#### AIM OF THE TASK:
Report every line of the data where the string "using" appears.

#### EXERCISE INPUT:
* * * * * * * * *
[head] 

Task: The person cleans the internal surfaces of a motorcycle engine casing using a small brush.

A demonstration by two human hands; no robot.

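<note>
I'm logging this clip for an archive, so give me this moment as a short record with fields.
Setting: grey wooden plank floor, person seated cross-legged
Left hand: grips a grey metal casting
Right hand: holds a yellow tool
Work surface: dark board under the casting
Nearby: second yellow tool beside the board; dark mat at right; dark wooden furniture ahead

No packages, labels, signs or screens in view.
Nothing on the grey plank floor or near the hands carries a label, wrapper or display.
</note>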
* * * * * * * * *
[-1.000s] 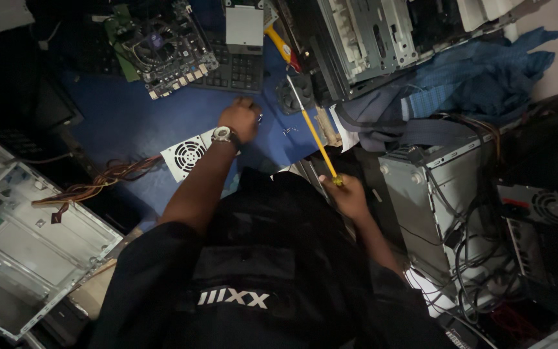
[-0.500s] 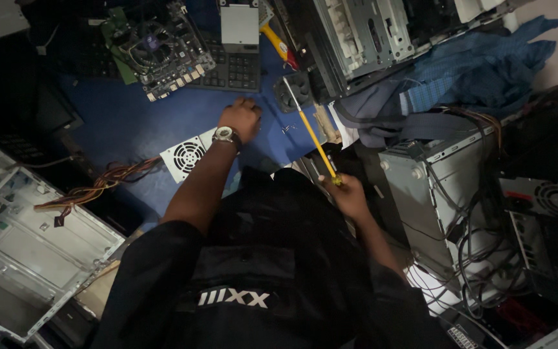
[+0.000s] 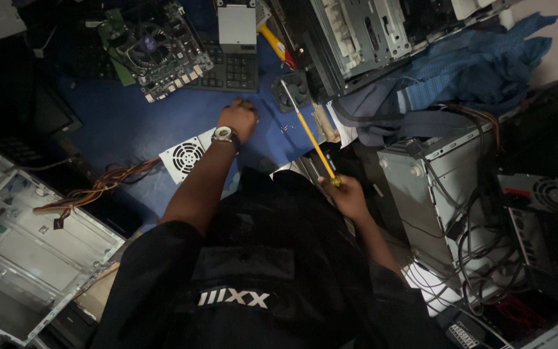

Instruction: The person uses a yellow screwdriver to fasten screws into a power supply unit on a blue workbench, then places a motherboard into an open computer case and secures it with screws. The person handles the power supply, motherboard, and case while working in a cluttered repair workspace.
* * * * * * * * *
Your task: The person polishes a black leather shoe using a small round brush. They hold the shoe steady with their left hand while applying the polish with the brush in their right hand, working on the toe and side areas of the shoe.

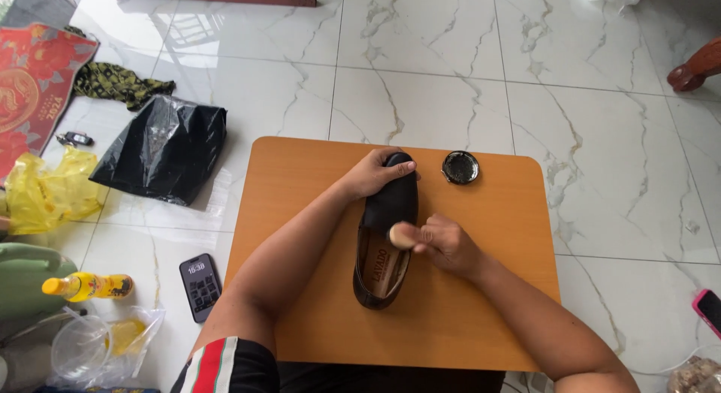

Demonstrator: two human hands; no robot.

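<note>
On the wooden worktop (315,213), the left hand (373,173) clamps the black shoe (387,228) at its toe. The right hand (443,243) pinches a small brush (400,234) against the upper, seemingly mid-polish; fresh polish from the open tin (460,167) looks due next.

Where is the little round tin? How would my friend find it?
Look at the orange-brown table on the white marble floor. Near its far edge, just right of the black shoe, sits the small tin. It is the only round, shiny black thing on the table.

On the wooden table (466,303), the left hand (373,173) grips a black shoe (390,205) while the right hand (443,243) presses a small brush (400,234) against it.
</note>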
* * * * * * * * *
#### TASK SOLUTION:
Task: The person cleans the internal surfaces of a motorcycle engine casing using a small brush.
Your task: The person polishes a black leather shoe using a small round brush. They hold the shoe steady with their left hand while applying the polish with the brush in their right hand, working on the toe and side areas of the shoe.

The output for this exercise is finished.